*YOUR GOAL*.
A word-for-word copy of the listing, free of images, is the expected answer.

*MATERIAL PROVIDED*.

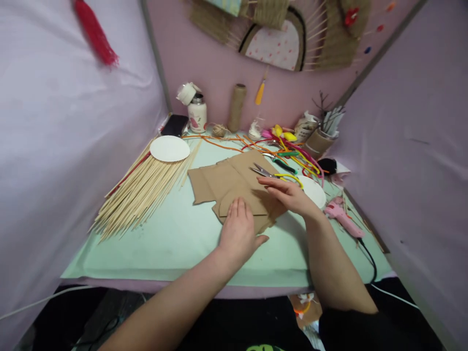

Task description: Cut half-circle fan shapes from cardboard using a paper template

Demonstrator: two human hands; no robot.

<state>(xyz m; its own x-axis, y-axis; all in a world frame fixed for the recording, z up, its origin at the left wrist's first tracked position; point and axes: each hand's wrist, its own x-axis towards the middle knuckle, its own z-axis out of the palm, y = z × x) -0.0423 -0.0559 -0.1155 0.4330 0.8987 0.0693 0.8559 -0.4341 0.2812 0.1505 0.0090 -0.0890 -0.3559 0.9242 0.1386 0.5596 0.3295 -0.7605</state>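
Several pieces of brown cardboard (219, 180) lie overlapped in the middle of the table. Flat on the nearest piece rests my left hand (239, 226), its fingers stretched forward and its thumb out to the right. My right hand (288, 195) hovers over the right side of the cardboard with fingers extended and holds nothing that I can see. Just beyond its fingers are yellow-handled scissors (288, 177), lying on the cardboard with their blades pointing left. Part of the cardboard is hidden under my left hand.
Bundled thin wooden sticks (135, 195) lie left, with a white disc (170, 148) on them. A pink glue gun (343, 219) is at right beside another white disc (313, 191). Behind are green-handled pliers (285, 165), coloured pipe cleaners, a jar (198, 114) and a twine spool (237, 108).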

*RESULT FOR THIS EXERCISE*.
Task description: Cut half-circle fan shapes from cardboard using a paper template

Demonstrator: two human hands; no robot.

<state>(xyz m; its own x-axis, y-axis; all in a world frame fixed for the recording, z up, its origin at the left wrist's first tracked position; point and axes: each hand's wrist, its own x-axis towards the middle knuckle, its own z-axis out of the palm, y = z × x) -0.0423 -0.0559 -0.1155 0.4330 0.8987 0.0693 0.8559 -0.4341 0.2812 0.1505 0.0090 -0.0890 -0.3559 0.9242 0.1386 0.5596 0.3295 -0.7605</state>
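Several pieces of brown cardboard (219, 180) lie overlapped in the middle of the table. Flat on the nearest piece rests my left hand (239, 226), its fingers stretched forward and its thumb out to the right. My right hand (288, 195) hovers over the right side of the cardboard with fingers extended and holds nothing that I can see. Just beyond its fingers are yellow-handled scissors (288, 177), lying on the cardboard with their blades pointing left. Part of the cardboard is hidden under my left hand.
Bundled thin wooden sticks (135, 195) lie left, with a white disc (170, 148) on them. A pink glue gun (343, 219) is at right beside another white disc (313, 191). Behind are green-handled pliers (285, 165), coloured pipe cleaners, a jar (198, 114) and a twine spool (237, 108).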

The answer has been written out completely.